Engine rules are quite different. Our Grand Am engine package is 373 ci with a 600 cfm carburetor, mandating a dry weight of 2700 lbs. Aluminum blocks are allowed in GA. Our endurance spec engines have cast iron blocks by GM Motorsport, and are not production Corvette based. Trans Am engines are 310 ci with a 750 cfm carburetor. Aluminum blocks are not legal in TA, but the GM "Shortdeck" blocks are allowed, and this is what most Trans Am Corvettes run currently. In this configuration, the dry weight of the car is 2650 lbs. All of our engines are built by CRD. To paraphrase Rolls Royce, TA engines make "adequate" power, while the GA engines have "more than adequate" power. Both cars have a live rear axle with a Detroit Locker diff mandated by the rules. The TA cars have an aluminum cased diff while the GA cars use a steel cased unit. The GA car is much faster than the TA car owing to the larger brakes, larger tires, more power and slightly more downforce.
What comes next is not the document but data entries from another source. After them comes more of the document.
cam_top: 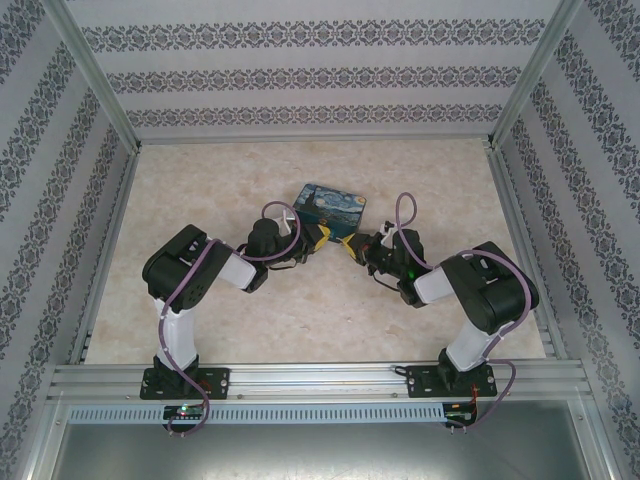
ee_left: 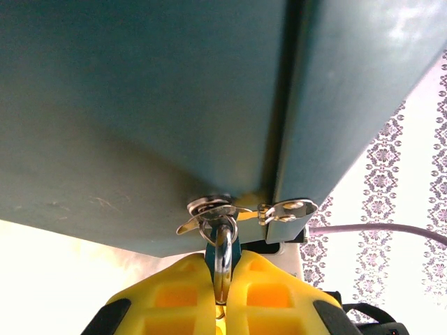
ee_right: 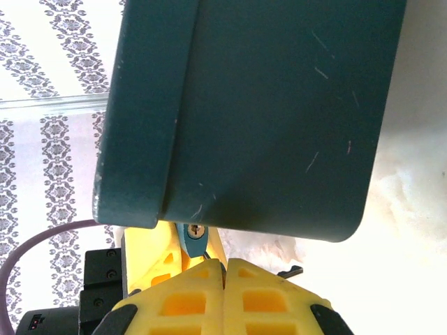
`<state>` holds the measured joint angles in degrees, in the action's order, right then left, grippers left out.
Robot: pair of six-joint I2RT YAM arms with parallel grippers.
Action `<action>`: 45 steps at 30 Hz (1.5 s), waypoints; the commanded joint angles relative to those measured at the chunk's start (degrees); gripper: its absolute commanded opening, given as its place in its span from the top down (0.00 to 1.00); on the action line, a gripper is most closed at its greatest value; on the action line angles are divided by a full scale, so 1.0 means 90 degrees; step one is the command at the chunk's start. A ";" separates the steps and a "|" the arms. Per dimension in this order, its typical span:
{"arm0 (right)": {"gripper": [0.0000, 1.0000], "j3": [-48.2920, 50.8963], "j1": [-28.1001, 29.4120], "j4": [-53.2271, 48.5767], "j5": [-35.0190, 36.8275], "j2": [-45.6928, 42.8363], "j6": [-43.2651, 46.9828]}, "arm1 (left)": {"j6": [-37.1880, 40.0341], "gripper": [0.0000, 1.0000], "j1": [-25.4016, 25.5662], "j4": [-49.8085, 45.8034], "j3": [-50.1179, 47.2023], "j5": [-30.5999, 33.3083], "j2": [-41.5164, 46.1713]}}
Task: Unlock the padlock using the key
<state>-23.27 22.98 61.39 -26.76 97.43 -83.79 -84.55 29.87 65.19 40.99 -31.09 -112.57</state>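
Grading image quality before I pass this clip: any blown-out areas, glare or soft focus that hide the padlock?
Top external: even light, no glare, but small things beside the swirl-painted box are unresolved. Left wrist: table blown out to white, glints on the padlock shackle, left tool close and soft. Right wrist: table overexposed at right, padlock body and keyhole sharp under the dark box.

Left black-and-white arm (cam_top: 190, 272) was folded at the elbow, forearm reaching inward. Its yellow-fingered left hand (cam_top: 319, 238) pointed right, fingers (ee_left: 174, 300) clamped with only a thin gap between them. Right black-and-white arm (cam_top: 482, 288) mirrored it. Yellow-fingered right hand (cam_top: 350, 246) pointed left, fingertips (ee_right: 269, 289) pressed together. The hands sat just apart, tip to tip.
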 commanded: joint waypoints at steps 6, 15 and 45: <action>1.00 -0.0152 -0.0054 -0.0004 0.0005 -0.0060 0.0120 | -0.0061 1.00 -0.0086 0.0501 0.0090 -0.0134 -0.0021; 1.00 -0.0324 -0.0016 -0.0093 -0.0009 0.0010 0.0121 | -0.0051 1.00 -0.0085 0.0506 0.0085 -0.0150 -0.0024; 1.00 -0.0368 0.0040 -0.0318 0.0079 0.0078 0.0179 | -0.0075 1.00 -0.0085 0.0521 0.0096 -0.0152 -0.0005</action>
<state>-25.71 23.03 58.41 -26.76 97.93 -83.64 -84.55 29.52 65.21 40.99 -31.35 -112.60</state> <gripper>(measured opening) 0.059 0.064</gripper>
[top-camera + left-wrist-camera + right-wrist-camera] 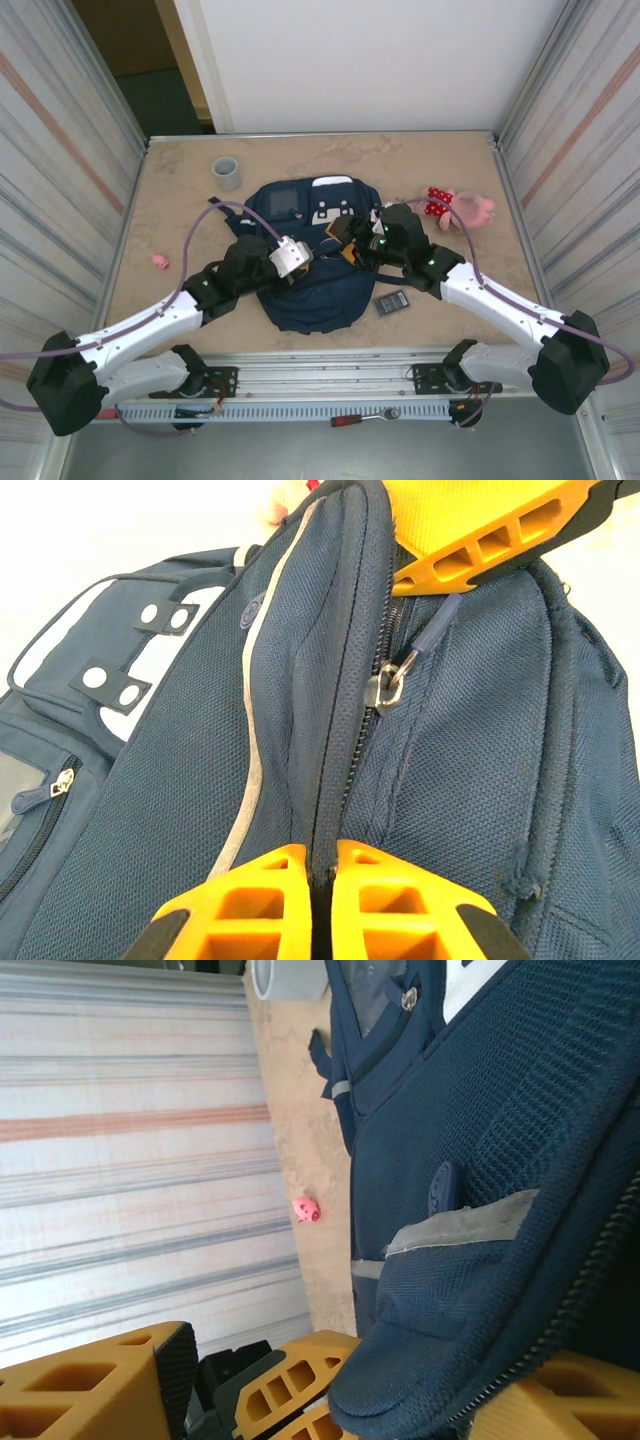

Relative to the IMSA/ALMS cars the TA/GA cars have much less downforce and more drag as well, and this is where the much of the difference in laptimes shows up at Road America which places a premium on good L/D.
Our qualifying time at Daytona of 1:49.0 with Justin Bell at the helm (on race gearing and a "slightly higher than race" rev limit) stands up well to the times posted by the Pratt & Miller cars. I would love to see tubeframe cars allowed in ALMS to give a more direct comparison. I think some people would be very surprised...
I hope this helps.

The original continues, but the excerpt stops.